Rachel-the-upRooter

Rachel is a powerful biblical character, in her showing up and in her disappearing. Moreover, she just may be the biggest “oker/uprooter” of the whole family….

…See recent posts for more on Rachel related to this root and on rabbinic ideas about uprooting and moving mountains….

Now we see her, now…

Rachel sometimes appears quite strongly, especially when linked to “back home” in Babylon. Before we see Rachel, who is actively working on the land as a shepherdess, we meet the landscape (Gen 29:1-6). The place is called by an unusual past-imbued expression: “eretz b’nei-kedem” appears nowhere else in the Torah (although it is used later in the Tanakh); it is usually translated as something like “land of the Easterners,” but “kedem” also means “past.” (Thoughts on Rachel and “The Babylon Road” from a few years ago.) Her theft of the household golds, which many commentators link to the land or the family (of the past), creates prominent scenes around her and seems to tie Rachel deeply to her place of origin and/or the past.
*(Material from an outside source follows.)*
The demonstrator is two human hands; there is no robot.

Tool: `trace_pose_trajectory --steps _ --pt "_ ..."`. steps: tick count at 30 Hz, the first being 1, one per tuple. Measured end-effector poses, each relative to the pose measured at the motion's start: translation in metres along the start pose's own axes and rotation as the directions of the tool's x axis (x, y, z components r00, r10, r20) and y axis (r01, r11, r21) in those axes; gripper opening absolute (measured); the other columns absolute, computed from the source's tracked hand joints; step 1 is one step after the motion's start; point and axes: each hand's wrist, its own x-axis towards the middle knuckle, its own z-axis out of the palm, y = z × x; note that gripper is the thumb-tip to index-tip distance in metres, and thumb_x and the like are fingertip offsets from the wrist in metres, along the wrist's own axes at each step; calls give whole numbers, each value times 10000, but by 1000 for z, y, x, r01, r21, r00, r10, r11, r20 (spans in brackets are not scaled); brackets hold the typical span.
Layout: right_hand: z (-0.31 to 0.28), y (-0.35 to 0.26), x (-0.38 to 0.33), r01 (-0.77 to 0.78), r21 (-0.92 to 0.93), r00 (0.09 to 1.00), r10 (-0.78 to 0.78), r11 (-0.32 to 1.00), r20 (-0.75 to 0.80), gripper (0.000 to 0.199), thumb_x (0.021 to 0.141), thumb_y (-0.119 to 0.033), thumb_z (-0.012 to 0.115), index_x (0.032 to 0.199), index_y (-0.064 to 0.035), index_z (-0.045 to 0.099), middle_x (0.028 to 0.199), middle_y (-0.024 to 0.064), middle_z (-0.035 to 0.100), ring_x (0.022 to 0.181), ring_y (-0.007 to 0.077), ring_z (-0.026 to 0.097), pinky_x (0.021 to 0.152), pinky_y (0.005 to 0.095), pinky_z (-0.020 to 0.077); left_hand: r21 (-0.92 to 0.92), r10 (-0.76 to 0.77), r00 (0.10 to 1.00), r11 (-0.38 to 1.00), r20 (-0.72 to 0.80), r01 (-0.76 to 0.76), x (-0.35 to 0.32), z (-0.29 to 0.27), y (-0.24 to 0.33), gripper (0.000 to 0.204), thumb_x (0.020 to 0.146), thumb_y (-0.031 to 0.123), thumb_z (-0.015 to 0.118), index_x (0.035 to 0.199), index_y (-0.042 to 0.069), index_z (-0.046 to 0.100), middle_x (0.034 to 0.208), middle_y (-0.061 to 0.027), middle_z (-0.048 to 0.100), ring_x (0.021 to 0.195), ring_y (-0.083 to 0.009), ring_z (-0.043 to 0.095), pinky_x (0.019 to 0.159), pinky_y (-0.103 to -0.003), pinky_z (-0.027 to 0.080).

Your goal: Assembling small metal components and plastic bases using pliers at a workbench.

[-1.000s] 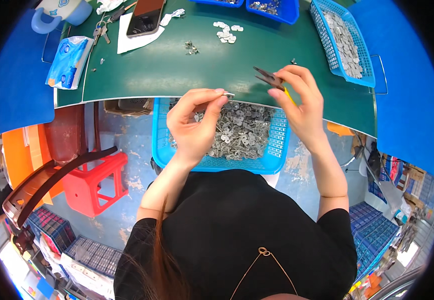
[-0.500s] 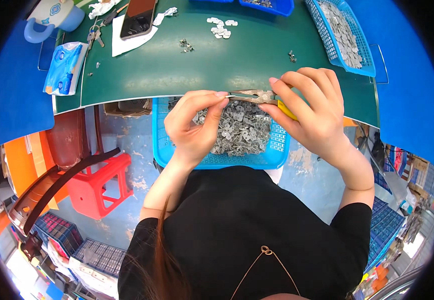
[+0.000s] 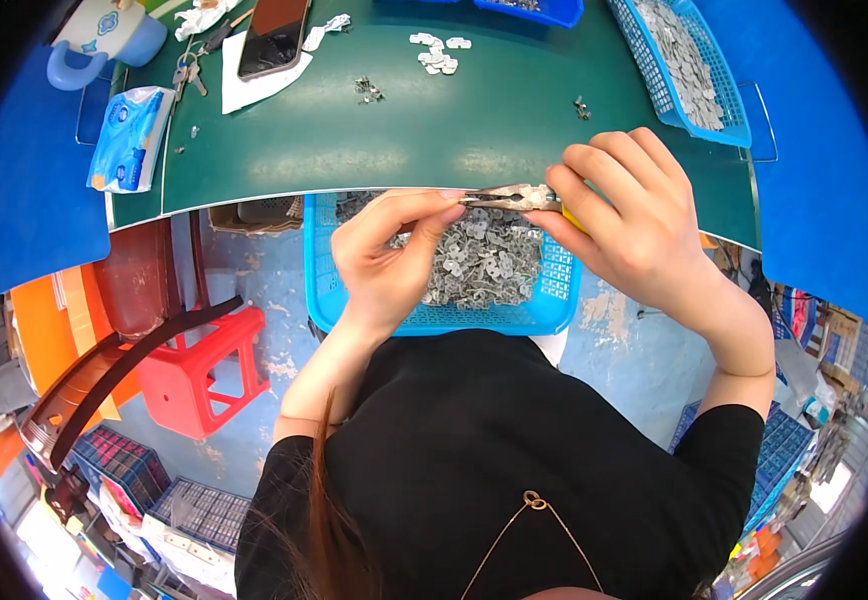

On the other hand, Rachel sometimes appears in relief, more present by her absence or insubstantiality: Jacob prepares to marry Rachel, and “in the morning, behold, she was Leah!” (Gen 29:25). Rachel tells Jacob she’ll die without children (Gen 30:1). She labors with her second child at some unknown distance from the family’s future home; her death scene is all about the child and then Jacob (Gen 35:16-20).

Later in the Tanakh, we hear “wailing, bitter weeping” before we learn that it is Rachel who is weeping for her children who are not (Jer 31:15). As a sort of bookend to her appearance as part of her birth-home’s landscape (Gen 29), she recedes into the landscape of the place she will never live.

Not the end of the matter

Rachel is linked eternally, by Jeremiah, both to the exiles’ forced trek back to Babylon and to God’s promise of return. Through her children, she is also linked to exile and return, to uprooting and re-planting associated with the root ayin-kuf-reish.

Her younger son, Benjamin, is the only one of Jacob’s children to be born in the Land, albeit by the side of the road — making mother and son both uprooted and, in some sense, offshoot/re-planted. Her older son, Joseph, spends his entire adult life in Egypt and eventually becomes instrumental in re-planting Jacob’s family into Egypt, where they experience various forms of exile….until, generations hence, Joseph’s bones accompany the Israelites on the journey out of Egypt and into the wilderness.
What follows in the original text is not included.